• _DATA PROVIDED_
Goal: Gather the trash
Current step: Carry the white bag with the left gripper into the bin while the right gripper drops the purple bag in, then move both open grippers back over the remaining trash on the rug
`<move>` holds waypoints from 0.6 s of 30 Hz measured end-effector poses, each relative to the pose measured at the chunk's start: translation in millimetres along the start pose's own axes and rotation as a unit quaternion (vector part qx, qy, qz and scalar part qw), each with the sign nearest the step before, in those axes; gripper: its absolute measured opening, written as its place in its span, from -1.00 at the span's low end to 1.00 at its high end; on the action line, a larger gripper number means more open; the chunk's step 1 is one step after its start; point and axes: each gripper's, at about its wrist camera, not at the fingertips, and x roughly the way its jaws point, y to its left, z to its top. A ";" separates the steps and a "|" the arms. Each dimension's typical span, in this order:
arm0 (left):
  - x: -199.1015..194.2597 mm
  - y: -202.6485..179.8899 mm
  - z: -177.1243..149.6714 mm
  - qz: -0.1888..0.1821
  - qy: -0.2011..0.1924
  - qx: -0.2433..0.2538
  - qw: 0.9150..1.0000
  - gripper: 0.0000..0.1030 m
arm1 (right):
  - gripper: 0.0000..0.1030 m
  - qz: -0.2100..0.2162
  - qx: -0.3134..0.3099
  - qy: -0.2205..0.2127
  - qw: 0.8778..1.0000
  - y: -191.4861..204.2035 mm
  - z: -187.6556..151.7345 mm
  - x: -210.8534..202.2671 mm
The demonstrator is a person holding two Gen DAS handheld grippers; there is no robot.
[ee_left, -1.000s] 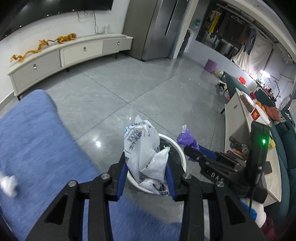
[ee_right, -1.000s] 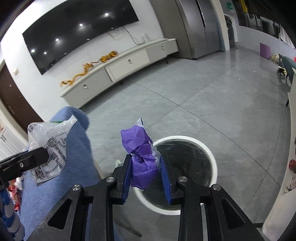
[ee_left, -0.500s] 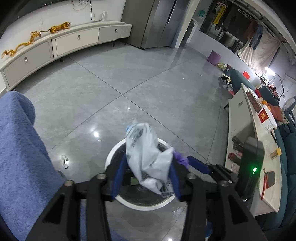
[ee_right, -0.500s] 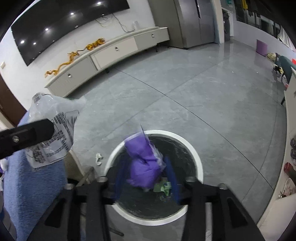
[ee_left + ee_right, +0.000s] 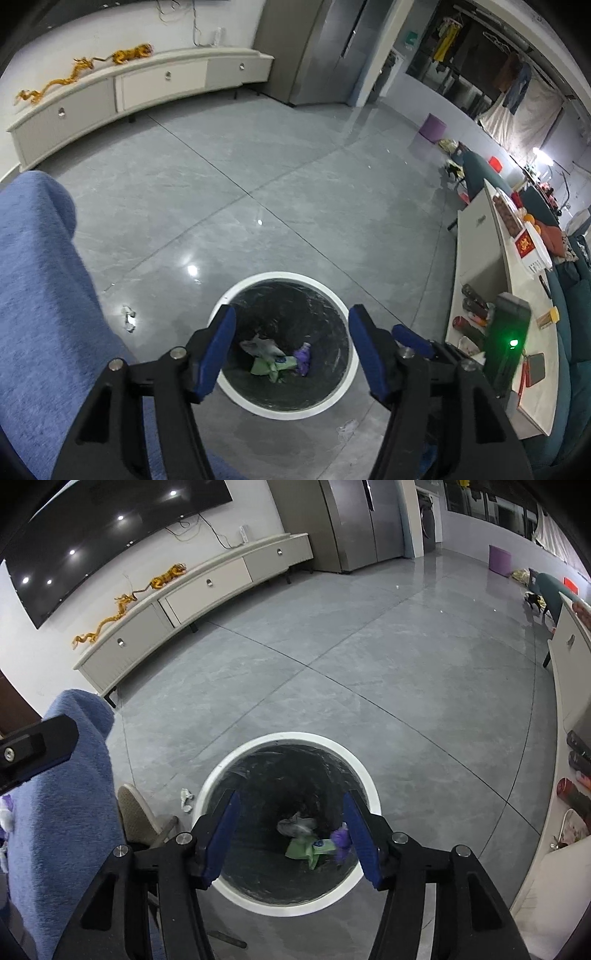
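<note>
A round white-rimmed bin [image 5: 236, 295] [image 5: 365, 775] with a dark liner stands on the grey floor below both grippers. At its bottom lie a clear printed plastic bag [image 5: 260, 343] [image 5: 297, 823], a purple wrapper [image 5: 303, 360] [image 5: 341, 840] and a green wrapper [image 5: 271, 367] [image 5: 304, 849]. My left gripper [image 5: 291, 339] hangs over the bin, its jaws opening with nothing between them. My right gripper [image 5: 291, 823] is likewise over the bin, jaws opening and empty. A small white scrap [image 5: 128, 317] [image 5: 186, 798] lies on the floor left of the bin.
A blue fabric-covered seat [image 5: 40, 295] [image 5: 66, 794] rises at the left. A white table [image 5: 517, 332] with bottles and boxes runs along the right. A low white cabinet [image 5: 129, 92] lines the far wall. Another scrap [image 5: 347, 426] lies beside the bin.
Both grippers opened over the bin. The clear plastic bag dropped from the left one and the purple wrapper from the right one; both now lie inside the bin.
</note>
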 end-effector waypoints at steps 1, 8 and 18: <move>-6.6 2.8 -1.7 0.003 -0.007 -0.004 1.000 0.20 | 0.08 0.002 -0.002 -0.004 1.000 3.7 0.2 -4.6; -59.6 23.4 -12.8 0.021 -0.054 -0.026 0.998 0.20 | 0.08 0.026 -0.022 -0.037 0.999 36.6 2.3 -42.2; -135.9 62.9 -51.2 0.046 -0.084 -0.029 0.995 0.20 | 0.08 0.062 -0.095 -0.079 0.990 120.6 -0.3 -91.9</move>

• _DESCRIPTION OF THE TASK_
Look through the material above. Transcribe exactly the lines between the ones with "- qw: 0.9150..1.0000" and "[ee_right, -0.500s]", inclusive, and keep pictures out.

• _WRITTEN SOLUTION_
  - qw: 0.9150..1.0000
  - gripper: 0.0000..0.1030 m
arm1 (right):
  - gripper: 0.0000..0.1030 m
  - qz: -0.2100..0.2162
  - qx: -0.3134..0.3099
  - qy: -0.2205..0.2127
  - qw: 0.8778..1.0000
  - y: -191.4861..204.2035 mm
  - z: -187.6556..151.7345 mm
  - x: -210.8534..202.2671 mm
The demonstrator is a person holding two Gen DAS handheld grippers; there is no robot.
[ee_left, -1.000s] 
[ee_right, -1.000s] 
[ee_left, -0.500s] 
[ee_right, -0.500s] 

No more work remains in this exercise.